Data extracted from a collection
# # # # # # #
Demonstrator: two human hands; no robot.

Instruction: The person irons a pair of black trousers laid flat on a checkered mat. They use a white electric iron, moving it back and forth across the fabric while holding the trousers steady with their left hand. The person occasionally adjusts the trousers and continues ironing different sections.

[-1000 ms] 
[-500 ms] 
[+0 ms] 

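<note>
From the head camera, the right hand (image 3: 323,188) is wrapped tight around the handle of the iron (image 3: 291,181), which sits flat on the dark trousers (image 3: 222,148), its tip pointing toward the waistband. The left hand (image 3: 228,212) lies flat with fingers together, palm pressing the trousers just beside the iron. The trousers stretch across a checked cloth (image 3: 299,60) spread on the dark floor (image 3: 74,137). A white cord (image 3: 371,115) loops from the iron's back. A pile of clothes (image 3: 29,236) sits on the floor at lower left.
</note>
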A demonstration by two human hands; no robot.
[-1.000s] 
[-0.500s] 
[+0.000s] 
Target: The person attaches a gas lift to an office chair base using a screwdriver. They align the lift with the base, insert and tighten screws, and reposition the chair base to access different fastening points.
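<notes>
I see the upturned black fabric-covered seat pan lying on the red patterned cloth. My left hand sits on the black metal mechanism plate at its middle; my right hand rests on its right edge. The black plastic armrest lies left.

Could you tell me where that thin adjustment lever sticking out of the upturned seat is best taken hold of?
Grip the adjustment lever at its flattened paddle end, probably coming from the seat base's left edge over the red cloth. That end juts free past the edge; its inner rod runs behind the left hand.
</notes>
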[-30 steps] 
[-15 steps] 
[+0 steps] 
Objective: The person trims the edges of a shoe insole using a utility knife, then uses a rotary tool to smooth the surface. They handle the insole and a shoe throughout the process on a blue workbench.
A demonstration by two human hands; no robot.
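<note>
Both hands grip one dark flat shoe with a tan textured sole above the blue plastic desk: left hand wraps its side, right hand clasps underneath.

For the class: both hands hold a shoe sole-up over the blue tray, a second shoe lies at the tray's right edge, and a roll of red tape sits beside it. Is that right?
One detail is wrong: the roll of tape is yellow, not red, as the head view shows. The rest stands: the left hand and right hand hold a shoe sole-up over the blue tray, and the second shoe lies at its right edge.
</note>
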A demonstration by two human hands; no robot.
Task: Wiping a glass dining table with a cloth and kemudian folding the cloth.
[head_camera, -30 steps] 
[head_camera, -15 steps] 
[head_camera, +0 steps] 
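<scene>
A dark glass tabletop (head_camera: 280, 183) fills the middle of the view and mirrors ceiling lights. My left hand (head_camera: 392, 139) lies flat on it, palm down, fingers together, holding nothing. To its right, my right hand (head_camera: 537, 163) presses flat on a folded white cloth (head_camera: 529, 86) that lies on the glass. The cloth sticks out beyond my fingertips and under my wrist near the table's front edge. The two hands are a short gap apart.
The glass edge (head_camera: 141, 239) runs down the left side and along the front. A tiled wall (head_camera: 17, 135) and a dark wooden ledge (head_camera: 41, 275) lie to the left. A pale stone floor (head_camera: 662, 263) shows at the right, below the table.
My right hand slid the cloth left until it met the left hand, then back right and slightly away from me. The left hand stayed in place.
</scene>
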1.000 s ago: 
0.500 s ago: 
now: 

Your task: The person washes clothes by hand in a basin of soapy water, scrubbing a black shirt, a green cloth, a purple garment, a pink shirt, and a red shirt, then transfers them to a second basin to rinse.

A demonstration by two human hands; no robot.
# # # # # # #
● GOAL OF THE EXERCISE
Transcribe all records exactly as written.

● RESPONSE TO THE EXERCISE
Demonstrator: two human hands; no robot.

Instruction: The person irons a pair of black trousers laid flat on a checkered mat. They use a white electric iron, moving it back and forth across the fabric while holding the trousers steady with their left hand. The person occasionally adjusts the trousers and continues ironing different sections.

[-1000 ms] 
[-500 ms] 
[+0 ms] 

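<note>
From the head camera, the right hand (image 3: 323,188) is wrapped tight around the handle of the iron (image 3: 291,181), which sits flat on the dark trousers (image 3: 222,148), its tip pointing toward the waistband. The left hand (image 3: 228,212) lies flat with fingers together, palm pressing the trousers just beside the iron. The trousers stretch across a checked cloth (image 3: 299,60) spread on the dark floor (image 3: 74,137). A white cord (image 3: 371,115) loops from the iron's back. A pile of clothes (image 3: 29,236) sits on the floor at lower left.
</note>
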A demonstration by two human hands; no robot.
[-1.000s] 
[-0.500s] 
[+0.000s] 
Target: The person attaches a gas lift to an office chair base using a screwdriver. They align the lift with the base, insert and tighten screws, and reposition the chair base to access different fastening points.
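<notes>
I see the upturned black fabric-covered seat pan lying on the red patterned cloth. My left hand sits on the black metal mechanism plate at its middle; my right hand rests on its right edge. The black plastic armrest lies left.

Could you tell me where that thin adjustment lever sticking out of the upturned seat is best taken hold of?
Grip the adjustment lever at its flattened paddle end, probably coming from the seat base's left edge over the red cloth. That end juts free past the edge; its inner rod runs behind the left hand.
</notes>
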[-30 steps] 
[-15 steps] 
[+0 steps] 
Objective: The person trims the edges of a shoe insole using a utility knife, then uses a rotary tool to smooth the surface. They handle the insole and a shoe throughout the process on a blue workbench.
A demonstration by two human hands; no robot.
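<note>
Both hands grip one dark flat shoe with a tan textured sole above the blue plastic desk: left hand wraps its side, right hand clasps underneath.

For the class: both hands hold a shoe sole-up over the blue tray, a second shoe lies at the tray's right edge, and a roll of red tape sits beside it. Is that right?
One detail is wrong: the roll of tape is yellow, not red, as the head view shows. The rest stands: the left hand and right hand hold a shoe sole-up over the blue tray, and the second shoe lies at its right edge.
</note>
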A demonstration by two human hands; no robot.
Task: Wiping a glass dining table with a cloth and kemudian folding the cloth.
[head_camera, -30 steps] 
[head_camera, -15 steps] 
[head_camera, +0 steps] 
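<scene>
A dark glass tabletop (head_camera: 280, 183) fills the middle of the view and mirrors ceiling lights. My left hand (head_camera: 392, 139) lies flat on it, palm down, fingers together, holding nothing. To its right, my right hand (head_camera: 537, 163) presses flat on a folded white cloth (head_camera: 529, 86) that lies on the glass. The cloth sticks out beyond my fingertips and under my wrist near the table's front edge. The two hands are a short gap apart.
The glass edge (head_camera: 141, 239) runs down the left side and along the front. A tiled wall (head_camera: 17, 135) and a dark wooden ledge (head_camera: 41, 275) lie to the left. A pale stone floor (head_camera: 662, 263) shows at the right, below the table.
My right hand slid the cloth left until it met the left hand, then back right and slightly away from me. The left hand stayed in place.
</scene>
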1.000 s ago: 
0.500 s ago: 
now: 

Your task: The person washes clothes by hand in a basin of soapy water, scrubbing a black shirt, a green cloth, a purple garment, a pink shirt, and a red shirt, then transfers them to a second basin to rinse.

A demonstration by two human hands; no robot.

Nothing further is required for this exercise.